WHAT TO DO
Repeat the material below exactly, line for line.
Start of Block
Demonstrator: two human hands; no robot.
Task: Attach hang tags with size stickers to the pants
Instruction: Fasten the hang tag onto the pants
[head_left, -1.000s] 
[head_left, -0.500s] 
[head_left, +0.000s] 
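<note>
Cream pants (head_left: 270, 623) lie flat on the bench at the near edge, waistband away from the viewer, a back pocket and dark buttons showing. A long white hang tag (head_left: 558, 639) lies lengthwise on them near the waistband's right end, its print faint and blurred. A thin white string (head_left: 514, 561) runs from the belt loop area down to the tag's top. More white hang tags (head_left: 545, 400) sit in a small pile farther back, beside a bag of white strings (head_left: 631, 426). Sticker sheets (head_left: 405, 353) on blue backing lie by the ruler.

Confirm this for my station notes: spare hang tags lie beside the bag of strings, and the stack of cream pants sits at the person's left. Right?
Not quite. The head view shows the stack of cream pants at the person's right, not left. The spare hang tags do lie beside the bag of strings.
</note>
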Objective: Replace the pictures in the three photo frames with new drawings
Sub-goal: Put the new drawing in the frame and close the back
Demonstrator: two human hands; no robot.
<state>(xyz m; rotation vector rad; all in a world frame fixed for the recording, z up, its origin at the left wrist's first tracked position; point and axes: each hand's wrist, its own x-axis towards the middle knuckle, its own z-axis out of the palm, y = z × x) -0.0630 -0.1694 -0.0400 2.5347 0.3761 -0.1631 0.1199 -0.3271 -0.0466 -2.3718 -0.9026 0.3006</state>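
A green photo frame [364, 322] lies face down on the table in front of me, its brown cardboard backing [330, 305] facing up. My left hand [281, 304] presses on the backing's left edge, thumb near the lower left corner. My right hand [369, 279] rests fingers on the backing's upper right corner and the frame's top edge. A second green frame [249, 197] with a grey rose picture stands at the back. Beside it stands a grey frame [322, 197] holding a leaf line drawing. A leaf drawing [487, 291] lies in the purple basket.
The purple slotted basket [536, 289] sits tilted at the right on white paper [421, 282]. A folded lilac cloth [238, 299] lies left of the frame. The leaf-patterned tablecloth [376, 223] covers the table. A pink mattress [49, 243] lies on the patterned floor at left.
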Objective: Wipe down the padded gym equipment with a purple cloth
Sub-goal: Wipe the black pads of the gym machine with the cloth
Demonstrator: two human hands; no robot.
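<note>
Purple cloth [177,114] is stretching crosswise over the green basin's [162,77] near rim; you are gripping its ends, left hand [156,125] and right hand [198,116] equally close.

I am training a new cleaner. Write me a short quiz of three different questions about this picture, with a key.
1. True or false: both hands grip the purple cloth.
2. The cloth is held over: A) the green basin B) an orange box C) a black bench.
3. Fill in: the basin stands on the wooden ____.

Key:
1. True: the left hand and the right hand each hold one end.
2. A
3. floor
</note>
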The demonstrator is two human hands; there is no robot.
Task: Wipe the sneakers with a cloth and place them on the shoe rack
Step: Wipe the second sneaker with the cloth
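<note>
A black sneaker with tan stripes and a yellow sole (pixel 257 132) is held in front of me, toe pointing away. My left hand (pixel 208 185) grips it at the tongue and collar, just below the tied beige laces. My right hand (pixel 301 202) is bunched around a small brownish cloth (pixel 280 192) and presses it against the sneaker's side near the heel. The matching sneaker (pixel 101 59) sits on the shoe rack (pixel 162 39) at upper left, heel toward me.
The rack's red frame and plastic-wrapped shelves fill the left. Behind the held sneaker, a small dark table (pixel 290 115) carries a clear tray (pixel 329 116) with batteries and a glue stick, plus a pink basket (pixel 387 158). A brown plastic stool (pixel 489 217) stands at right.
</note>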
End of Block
EXERCISE ANSWER
Demonstrator: two human hands; no robot.
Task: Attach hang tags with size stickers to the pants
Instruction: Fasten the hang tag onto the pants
[head_left, -1.000s] 
[head_left, -0.500s] 
[head_left, +0.000s] 
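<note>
Cream pants (head_left: 270, 623) lie flat on the bench at the near edge, waistband away from the viewer, a back pocket and dark buttons showing. A long white hang tag (head_left: 558, 639) lies lengthwise on them near the waistband's right end, its print faint and blurred. A thin white string (head_left: 514, 561) runs from the belt loop area down to the tag's top. More white hang tags (head_left: 545, 400) sit in a small pile farther back, beside a bag of white strings (head_left: 631, 426). Sticker sheets (head_left: 405, 353) on blue backing lie by the ruler.

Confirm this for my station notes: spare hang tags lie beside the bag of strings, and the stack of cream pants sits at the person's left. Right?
Not quite. The head view shows the stack of cream pants at the person's right, not left. The spare hang tags do lie beside the bag of strings.
</note>
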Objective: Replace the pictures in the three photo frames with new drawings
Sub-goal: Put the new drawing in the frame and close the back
Demonstrator: two human hands; no robot.
<state>(xyz m; rotation vector rad; all in a world frame fixed for the recording, z up, its origin at the left wrist's first tracked position; point and axes: each hand's wrist, its own x-axis towards the middle knuckle, its own z-axis out of the palm, y = z × x) -0.0630 -0.1694 -0.0400 2.5347 0.3761 -0.1631 0.1199 -0.3271 -0.0466 -2.3718 -0.9026 0.3006</state>
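A green photo frame [364, 322] lies face down on the table in front of me, its brown cardboard backing [330, 305] facing up. My left hand [281, 304] presses on the backing's left edge, thumb near the lower left corner. My right hand [369, 279] rests fingers on the backing's upper right corner and the frame's top edge. A second green frame [249, 197] with a grey rose picture stands at the back. Beside it stands a grey frame [322, 197] holding a leaf line drawing. A leaf drawing [487, 291] lies in the purple basket.
The purple slotted basket [536, 289] sits tilted at the right on white paper [421, 282]. A folded lilac cloth [238, 299] lies left of the frame. The leaf-patterned tablecloth [376, 223] covers the table. A pink mattress [49, 243] lies on the patterned floor at left.
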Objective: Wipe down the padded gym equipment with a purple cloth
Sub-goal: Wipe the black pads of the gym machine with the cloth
Demonstrator: two human hands; no robot.
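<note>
Purple cloth [177,114] is stretching crosswise over the green basin's [162,77] near rim; you are gripping its ends, left hand [156,125] and right hand [198,116] equally close.

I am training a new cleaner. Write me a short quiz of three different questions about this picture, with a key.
1. True or false: both hands grip the purple cloth.
2. The cloth is held over: A) the green basin B) an orange box C) a black bench.
3. Fill in: the basin stands on the wooden ____.

Key:
1. True: the left hand and the right hand each hold one end.
2. A
3. floor
</note>
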The demonstrator is two human hands; there is no robot.
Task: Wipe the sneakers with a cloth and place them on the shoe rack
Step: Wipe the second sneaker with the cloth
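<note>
A black sneaker with tan stripes and a yellow sole (pixel 257 132) is held in front of me, toe pointing away. My left hand (pixel 208 185) grips it at the tongue and collar, just below the tied beige laces. My right hand (pixel 301 202) is bunched around a small brownish cloth (pixel 280 192) and presses it against the sneaker's side near the heel. The matching sneaker (pixel 101 59) sits on the shoe rack (pixel 162 39) at upper left, heel toward me.
The rack's red frame and plastic-wrapped shelves fill the left. Behind the held sneaker, a small dark table (pixel 290 115) carries a clear tray (pixel 329 116) with batteries and a glue stick, plus a pink basket (pixel 387 158). A brown plastic stool (pixel 489 217) stands at right.
</note>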

The output returned above is complete.